Stevie Wonder and Bob Marley developed a serious relationship in the1970s.  In fact, Wonder and Bob Marley and The Wailers scheduled a joint tour; unfortunately, Marley became too ill to perform.Scott-Heron and his crew were picked to replace Marley and the Wailers.  I was assigned by the Toronto Star to interview Stevie Wonder. Little did I know that this exclusive interview would lead to my being fired by Canada’s largest newspaper! That, however, is a story for another time. When I arrived in Montréal for the interview and checked into my hotel room, I turned on the radio and discovered that Wonder and Scott-Heron’s concert was being promoted by Dick Griffey of Solar Records.

Richard “Dick” Griffey  (16 NOV 1938 – 24 SEP 2010) was an African record producer and promoter who had founded SOLAR Records, (an acronym for Sound of Los Angeles Records), which followed Motown and Philadelphia International Records during the 1970s and 1980s. As a concert promoter, Griffey arranged bookings for artists including James Brown, Aretha Franklin, Michael Jackson, The Jackson Five as well as Stevie Wonder.

Before the concert Scott-Heron would introduce me to his wife, the actress from the television series Room 222, as well as the film Cleopatra Jones, Brenda Sykes. I would find out years later that Sykes is a cousin of my Aunt Rose who is based in Arcadia, Louisiana the place of my birth. Sykes was introduced to Scott-Heron by basetball icon Kareem Abdul Jabbar who served as their best man when they were married in the Jazz giant Wayne Shorter’s home. One of the last times I saw Scott-Heron was when he laughed and said, “I guess you and I are cousins.”

Scott-Heron covered the waterfront: he dealt with race, class, gender, and the environment. “We Almost Lost Detroit” had nothing to do with a race riot.  It was about nuclear power.

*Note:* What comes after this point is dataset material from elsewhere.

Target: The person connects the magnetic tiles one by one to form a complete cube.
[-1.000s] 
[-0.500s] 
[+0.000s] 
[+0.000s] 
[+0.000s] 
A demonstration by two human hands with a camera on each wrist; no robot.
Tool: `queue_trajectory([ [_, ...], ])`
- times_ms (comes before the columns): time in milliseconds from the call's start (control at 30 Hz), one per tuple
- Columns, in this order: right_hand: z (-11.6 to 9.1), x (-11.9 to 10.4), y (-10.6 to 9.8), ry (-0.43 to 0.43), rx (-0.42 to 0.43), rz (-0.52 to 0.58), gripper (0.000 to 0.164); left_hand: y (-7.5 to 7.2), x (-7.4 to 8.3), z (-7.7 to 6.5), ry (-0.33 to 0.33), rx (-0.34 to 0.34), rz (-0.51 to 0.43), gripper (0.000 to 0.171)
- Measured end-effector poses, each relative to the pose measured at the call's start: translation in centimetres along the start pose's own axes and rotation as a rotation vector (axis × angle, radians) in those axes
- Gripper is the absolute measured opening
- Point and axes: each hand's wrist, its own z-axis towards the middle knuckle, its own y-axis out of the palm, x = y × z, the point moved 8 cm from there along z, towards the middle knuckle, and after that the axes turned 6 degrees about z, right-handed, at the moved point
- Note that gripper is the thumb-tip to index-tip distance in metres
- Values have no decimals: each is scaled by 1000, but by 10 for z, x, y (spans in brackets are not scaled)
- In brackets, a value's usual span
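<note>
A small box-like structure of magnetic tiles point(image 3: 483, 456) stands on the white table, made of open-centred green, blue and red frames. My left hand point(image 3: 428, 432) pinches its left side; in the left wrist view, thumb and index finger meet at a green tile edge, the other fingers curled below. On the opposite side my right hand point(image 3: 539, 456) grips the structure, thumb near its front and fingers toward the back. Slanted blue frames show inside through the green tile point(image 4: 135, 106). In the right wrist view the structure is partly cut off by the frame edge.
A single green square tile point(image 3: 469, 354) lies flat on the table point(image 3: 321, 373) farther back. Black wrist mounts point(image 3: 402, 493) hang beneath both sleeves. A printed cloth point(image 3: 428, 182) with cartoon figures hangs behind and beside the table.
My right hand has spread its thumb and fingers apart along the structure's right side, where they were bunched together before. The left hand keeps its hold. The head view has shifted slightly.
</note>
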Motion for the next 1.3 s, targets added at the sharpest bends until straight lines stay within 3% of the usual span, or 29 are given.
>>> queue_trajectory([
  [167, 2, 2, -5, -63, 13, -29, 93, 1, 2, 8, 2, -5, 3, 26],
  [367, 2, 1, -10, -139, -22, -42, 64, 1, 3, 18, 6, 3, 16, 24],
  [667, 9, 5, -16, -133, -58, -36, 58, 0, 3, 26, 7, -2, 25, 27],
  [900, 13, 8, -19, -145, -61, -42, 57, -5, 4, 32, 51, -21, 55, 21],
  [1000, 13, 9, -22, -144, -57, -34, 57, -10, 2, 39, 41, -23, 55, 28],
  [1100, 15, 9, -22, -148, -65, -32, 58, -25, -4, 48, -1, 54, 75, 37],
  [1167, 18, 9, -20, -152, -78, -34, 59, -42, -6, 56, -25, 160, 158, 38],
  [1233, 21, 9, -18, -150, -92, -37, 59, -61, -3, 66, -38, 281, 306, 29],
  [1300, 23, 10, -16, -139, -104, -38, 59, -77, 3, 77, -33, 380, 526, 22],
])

It was based on a 1975 book by John G. Fuller, which presented a history of Fermi 1, America’s first commercial breeder reactor, with an emphasis on the 1966 partial nuclear meltdown. In the song Scott-Heron raised the question, “…and what would Karen Silkwood say if she was still alive?” Silkwood was a Euro-American labor union activist and chemical technician at the Kerr-McGee plant near Crescent, Oklahoma. Her job was making plutonium pellets for nuclear reactor fuel rods. She died under mysterious circumstances, after investigating claims of irregularities and wrongdoing at the Kerr-McGee plant.

Chairman Mao maintained that there was no contradiction between being a patriot and an internationalist. I think this applies to Scott-Heron. Remember “Liberation Song (The Red, Black and Green)”? He could both sing about the death of Silkwood and call for liberation of South Africa.  Scott-Heron’s repertoire was as wide and deep as the audience that loved him. “He dealt with racism, capitalism, the environment, Pan-Africanism, substance abuse, nuclear power, women’s liberation and just plain ‘silly’ little love songs.” He is a major part of the Radical Black Tradition.